[Start of Attachment]

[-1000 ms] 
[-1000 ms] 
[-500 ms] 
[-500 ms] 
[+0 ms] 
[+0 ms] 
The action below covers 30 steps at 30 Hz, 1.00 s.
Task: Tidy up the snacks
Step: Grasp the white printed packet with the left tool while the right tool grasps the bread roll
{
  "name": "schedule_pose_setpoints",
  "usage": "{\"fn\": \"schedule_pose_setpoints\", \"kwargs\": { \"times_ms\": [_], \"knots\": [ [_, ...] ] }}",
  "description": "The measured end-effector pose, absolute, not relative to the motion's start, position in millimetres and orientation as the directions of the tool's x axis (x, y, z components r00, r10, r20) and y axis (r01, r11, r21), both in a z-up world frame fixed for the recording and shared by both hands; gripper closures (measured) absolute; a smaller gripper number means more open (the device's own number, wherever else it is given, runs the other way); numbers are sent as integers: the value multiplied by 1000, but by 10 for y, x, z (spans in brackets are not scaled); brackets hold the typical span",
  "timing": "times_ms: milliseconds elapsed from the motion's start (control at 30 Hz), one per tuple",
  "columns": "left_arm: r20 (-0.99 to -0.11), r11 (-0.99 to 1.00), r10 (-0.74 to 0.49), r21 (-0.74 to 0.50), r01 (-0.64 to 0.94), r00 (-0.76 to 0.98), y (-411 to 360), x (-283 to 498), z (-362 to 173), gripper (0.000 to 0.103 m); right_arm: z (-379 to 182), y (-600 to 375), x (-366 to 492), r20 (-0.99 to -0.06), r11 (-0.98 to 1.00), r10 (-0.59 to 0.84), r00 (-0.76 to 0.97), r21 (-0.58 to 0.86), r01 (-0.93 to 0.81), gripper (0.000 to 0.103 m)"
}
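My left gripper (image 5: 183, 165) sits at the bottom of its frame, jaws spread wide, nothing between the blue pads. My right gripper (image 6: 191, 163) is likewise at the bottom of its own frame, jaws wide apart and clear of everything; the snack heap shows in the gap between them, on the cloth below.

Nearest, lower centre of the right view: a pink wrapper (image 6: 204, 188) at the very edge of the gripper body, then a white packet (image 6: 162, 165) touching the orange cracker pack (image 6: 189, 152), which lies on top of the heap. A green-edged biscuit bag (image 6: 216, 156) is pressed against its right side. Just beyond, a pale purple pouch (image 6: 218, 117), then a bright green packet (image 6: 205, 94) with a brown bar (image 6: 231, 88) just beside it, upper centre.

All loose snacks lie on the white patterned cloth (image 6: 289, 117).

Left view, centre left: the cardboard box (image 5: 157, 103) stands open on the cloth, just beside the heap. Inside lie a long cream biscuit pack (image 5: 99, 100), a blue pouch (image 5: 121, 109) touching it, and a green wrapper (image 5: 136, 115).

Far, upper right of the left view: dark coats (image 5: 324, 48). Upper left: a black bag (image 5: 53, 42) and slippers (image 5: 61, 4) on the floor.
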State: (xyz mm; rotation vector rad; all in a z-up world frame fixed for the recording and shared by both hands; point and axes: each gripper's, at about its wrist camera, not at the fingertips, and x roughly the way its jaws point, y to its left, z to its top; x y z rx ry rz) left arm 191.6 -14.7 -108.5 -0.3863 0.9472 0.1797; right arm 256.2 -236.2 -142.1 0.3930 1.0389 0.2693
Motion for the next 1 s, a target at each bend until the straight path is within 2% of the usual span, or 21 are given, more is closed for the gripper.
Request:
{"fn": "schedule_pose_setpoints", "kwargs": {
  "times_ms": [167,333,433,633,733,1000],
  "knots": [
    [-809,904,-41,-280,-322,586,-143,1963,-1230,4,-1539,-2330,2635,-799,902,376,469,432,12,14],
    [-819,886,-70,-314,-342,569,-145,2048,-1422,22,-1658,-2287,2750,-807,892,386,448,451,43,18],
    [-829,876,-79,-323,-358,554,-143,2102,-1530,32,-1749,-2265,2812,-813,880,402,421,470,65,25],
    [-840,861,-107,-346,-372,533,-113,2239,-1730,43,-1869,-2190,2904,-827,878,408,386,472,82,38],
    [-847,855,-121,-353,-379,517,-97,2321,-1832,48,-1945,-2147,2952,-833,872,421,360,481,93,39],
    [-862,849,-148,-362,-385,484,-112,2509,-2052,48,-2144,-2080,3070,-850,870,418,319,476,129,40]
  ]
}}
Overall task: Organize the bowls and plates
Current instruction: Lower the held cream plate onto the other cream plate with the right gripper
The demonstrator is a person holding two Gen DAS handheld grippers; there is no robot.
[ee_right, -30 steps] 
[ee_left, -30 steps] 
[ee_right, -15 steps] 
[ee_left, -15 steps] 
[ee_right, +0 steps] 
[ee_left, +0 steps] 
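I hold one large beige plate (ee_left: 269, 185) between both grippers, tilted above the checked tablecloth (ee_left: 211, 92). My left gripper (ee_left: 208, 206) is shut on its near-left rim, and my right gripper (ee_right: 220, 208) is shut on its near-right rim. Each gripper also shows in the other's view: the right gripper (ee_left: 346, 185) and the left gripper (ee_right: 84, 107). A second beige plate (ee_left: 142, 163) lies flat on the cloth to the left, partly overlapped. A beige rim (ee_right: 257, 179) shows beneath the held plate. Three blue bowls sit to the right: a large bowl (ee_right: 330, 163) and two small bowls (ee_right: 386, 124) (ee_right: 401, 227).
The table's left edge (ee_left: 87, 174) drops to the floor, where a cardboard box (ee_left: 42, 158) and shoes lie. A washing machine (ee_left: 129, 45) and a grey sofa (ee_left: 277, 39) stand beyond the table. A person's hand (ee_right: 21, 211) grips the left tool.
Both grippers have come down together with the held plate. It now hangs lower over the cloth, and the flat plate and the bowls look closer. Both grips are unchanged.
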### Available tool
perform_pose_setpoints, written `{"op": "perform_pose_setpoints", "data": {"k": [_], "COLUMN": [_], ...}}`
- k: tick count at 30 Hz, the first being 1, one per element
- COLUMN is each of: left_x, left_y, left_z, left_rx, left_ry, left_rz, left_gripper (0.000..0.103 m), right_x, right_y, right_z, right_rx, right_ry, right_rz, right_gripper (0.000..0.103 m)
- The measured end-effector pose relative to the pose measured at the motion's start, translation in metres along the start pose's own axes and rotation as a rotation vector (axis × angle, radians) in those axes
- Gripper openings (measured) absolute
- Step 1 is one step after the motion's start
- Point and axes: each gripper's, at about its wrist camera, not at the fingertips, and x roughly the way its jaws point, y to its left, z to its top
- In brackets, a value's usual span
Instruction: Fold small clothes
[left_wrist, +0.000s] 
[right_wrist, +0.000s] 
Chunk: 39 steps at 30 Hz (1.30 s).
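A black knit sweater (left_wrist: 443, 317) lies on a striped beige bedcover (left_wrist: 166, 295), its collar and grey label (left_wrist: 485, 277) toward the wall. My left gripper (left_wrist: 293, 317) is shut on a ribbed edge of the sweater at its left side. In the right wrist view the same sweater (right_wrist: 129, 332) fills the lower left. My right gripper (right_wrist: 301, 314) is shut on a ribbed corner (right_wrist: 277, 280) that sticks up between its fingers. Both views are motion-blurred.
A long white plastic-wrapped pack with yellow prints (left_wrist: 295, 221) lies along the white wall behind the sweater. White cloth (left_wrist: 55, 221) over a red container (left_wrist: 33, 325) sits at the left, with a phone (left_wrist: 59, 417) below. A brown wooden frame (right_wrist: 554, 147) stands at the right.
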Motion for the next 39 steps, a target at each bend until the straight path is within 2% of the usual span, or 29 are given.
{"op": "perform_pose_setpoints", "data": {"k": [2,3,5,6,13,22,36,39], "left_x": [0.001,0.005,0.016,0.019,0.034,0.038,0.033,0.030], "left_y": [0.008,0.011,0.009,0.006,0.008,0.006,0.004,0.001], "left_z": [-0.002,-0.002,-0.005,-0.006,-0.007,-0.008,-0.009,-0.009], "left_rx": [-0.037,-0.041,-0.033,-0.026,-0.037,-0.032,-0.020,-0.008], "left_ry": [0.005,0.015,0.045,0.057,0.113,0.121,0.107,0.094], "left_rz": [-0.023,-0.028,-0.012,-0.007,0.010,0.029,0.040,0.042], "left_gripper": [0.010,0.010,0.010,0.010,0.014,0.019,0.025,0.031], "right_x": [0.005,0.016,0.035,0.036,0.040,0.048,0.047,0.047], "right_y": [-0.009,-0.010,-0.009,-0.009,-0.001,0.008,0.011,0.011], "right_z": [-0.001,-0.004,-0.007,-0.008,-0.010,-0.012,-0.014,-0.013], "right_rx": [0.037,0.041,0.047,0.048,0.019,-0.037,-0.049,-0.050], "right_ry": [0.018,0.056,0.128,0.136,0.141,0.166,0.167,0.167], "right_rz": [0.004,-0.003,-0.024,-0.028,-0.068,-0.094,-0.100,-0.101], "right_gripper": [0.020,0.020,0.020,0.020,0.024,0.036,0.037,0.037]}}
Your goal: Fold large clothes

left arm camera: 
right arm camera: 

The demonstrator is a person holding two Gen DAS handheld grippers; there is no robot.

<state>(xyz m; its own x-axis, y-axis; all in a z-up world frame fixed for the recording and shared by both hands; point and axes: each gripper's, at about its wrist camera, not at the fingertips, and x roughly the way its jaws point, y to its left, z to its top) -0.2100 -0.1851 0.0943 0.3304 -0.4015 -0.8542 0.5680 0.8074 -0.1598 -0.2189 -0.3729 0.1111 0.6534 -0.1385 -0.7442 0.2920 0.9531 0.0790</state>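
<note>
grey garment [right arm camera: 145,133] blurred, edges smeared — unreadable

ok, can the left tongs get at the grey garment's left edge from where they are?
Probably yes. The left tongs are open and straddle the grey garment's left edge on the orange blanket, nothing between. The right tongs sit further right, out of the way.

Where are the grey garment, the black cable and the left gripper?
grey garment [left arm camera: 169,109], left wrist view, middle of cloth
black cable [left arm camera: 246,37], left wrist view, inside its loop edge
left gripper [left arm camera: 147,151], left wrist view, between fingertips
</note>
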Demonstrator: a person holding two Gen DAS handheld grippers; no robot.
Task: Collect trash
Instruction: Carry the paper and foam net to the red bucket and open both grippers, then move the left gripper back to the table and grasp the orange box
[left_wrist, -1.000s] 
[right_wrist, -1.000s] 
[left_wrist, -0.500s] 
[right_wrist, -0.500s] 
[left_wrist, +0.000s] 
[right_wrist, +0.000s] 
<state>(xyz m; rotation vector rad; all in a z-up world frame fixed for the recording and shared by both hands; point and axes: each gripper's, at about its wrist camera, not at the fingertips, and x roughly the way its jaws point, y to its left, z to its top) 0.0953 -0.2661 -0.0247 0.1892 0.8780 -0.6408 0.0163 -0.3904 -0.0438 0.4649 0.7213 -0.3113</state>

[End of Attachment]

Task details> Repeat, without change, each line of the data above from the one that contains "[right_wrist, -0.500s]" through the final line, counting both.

Result below>
[right_wrist, -0.500s] 
[left_wrist, +0.000s] 
[right_wrist, +0.000s] 
<state>(xyz m; rotation vector rad; all in a z-up world frame fixed for the recording and shared by both hands; point and axes: each gripper's, at about its wrist camera, not at the fingertips, and x roughly the way its jaws point, y to its left, z to its top) 0.0953 -0.2661 -0.0247 0.1892 0.8780 -0.6408 0.0163 -0.3904 -0.0438 0.4649 0.7213 -0.3113</state>

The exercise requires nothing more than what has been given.